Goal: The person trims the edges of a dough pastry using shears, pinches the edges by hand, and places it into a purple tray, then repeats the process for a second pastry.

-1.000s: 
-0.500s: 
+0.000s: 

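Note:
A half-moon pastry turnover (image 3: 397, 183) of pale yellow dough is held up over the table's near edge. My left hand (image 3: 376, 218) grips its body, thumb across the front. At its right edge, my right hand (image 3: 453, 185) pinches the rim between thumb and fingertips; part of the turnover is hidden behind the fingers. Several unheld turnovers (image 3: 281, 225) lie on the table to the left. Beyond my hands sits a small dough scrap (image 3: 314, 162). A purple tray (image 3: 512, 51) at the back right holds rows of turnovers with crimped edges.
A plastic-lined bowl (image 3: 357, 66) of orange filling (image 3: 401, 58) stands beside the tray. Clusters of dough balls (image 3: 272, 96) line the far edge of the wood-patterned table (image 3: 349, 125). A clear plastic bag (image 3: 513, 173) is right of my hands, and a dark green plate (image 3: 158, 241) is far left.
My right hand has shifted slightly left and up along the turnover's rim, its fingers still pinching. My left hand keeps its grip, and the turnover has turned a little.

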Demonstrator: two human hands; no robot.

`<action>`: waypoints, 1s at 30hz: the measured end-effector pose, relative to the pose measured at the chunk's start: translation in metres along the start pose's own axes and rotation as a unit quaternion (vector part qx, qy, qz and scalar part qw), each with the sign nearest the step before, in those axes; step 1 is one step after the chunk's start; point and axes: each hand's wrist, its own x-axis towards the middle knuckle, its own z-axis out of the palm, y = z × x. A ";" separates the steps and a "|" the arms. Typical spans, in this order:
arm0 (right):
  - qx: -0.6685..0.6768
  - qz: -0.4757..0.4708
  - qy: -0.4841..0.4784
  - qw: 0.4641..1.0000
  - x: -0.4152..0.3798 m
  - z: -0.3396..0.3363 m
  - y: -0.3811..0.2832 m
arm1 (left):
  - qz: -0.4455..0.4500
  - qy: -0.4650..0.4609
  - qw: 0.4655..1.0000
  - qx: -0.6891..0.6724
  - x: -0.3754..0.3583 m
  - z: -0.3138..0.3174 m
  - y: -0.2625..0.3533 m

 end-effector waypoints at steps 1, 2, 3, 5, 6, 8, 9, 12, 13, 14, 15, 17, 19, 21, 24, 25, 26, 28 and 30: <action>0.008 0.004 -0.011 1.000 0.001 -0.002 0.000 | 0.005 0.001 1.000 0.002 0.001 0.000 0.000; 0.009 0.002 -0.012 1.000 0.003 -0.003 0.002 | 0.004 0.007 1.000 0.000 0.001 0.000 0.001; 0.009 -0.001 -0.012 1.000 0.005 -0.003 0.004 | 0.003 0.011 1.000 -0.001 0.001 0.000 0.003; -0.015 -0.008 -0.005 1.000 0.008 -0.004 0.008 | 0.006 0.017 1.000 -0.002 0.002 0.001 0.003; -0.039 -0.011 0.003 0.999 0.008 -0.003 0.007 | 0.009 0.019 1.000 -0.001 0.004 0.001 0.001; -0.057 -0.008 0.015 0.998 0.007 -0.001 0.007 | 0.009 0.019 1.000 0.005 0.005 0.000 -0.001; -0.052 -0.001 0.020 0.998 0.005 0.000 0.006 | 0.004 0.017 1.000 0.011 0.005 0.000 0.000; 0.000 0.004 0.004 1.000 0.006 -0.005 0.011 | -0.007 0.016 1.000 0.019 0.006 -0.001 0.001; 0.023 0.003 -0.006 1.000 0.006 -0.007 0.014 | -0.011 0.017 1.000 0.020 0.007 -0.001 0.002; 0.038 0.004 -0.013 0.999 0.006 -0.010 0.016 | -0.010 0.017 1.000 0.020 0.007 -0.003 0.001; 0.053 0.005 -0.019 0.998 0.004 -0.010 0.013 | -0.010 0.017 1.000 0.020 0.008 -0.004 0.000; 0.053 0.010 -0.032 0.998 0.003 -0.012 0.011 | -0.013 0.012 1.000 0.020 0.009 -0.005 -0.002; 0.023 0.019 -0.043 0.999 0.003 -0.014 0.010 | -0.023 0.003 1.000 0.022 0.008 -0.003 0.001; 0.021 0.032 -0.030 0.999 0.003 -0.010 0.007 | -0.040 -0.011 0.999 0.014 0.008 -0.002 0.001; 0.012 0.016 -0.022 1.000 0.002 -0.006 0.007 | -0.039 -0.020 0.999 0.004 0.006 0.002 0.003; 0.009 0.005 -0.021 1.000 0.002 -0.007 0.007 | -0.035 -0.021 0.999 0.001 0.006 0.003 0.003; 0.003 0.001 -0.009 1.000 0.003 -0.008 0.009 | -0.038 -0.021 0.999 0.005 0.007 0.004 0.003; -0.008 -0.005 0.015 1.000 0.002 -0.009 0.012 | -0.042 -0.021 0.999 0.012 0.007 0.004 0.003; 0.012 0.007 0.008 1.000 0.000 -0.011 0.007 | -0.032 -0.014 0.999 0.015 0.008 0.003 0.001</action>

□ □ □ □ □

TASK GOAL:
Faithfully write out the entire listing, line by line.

TASK SOLUTION:
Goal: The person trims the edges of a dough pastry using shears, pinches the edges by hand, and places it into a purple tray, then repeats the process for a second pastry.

-1.000s: 
-0.500s: 
+0.000s: 

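Note:
A half-moon pastry turnover (image 3: 397, 183) of pale yellow dough is held up over the table's near edge. My left hand (image 3: 376, 218) grips its body, thumb across the front. At its right edge, my right hand (image 3: 453, 185) pinches the rim between thumb and fingertips; part of the turnover is hidden behind the fingers. Several unheld turnovers (image 3: 281, 225) lie on the table to the left. Beyond my hands sits a small dough scrap (image 3: 314, 162). A purple tray (image 3: 512, 51) at the back right holds rows of turnovers with crimped edges.
A plastic-lined bowl (image 3: 357, 66) of orange filling (image 3: 401, 58) stands beside the tray. Clusters of dough balls (image 3: 272, 96) line the far edge of the wood-patterned table (image 3: 349, 125). A clear plastic bag (image 3: 513, 173) is right of my hands, and a dark green plate (image 3: 158, 241) is far left.
My right hand has shifted slightly left and up along the turnover's rim, its fingers still pinching. My left hand keeps its grip, and the turnover has turned a little.
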
Demonstrator: two human hands; no robot.

`<action>`: waypoints, 1s at 30hz: the measured end-effector pose, relative to the pose measured at the chunk's start: translation in metres along the start pose's own axes and rotation as a unit quaternion (vector part qx, qy, qz and scalar part qw), each with the sign nearest the step before, in those axes; step 1 is one step after the chunk's start; point and axes: each hand's wrist, its own x-axis towards the middle knuckle, its own z-axis out of the palm, y = z × x. A ";" separates the steps and a "|" the arms. Typical spans, in this order:
arm0 (right):
  - qx: -0.6685..0.6768
  - qz: -0.4757..0.4708
  - qy: -0.4841..0.4784
  - qw: 0.4641..1.0000
  - x: -0.4152..0.3798 m
  - z: -0.3396..0.3363 m
  - y: -0.3811..0.2832 m
arm1 (left):
  - qz: -0.4455..0.4500
  - qy: -0.4650..0.4609
  - qw: 0.4655..1.0000
  - qx: -0.6891..0.6724
  - x: -0.3754..0.3583 m
  - z: -0.3138..0.3174 m
  - y: -0.2625..0.3533 m

 end-effector waypoints at steps 1, 2, 3, 5, 6, 8, 9, 12, 13, 14, 15, 17, 19, 21, 24, 25, 26, 28 and 30: <action>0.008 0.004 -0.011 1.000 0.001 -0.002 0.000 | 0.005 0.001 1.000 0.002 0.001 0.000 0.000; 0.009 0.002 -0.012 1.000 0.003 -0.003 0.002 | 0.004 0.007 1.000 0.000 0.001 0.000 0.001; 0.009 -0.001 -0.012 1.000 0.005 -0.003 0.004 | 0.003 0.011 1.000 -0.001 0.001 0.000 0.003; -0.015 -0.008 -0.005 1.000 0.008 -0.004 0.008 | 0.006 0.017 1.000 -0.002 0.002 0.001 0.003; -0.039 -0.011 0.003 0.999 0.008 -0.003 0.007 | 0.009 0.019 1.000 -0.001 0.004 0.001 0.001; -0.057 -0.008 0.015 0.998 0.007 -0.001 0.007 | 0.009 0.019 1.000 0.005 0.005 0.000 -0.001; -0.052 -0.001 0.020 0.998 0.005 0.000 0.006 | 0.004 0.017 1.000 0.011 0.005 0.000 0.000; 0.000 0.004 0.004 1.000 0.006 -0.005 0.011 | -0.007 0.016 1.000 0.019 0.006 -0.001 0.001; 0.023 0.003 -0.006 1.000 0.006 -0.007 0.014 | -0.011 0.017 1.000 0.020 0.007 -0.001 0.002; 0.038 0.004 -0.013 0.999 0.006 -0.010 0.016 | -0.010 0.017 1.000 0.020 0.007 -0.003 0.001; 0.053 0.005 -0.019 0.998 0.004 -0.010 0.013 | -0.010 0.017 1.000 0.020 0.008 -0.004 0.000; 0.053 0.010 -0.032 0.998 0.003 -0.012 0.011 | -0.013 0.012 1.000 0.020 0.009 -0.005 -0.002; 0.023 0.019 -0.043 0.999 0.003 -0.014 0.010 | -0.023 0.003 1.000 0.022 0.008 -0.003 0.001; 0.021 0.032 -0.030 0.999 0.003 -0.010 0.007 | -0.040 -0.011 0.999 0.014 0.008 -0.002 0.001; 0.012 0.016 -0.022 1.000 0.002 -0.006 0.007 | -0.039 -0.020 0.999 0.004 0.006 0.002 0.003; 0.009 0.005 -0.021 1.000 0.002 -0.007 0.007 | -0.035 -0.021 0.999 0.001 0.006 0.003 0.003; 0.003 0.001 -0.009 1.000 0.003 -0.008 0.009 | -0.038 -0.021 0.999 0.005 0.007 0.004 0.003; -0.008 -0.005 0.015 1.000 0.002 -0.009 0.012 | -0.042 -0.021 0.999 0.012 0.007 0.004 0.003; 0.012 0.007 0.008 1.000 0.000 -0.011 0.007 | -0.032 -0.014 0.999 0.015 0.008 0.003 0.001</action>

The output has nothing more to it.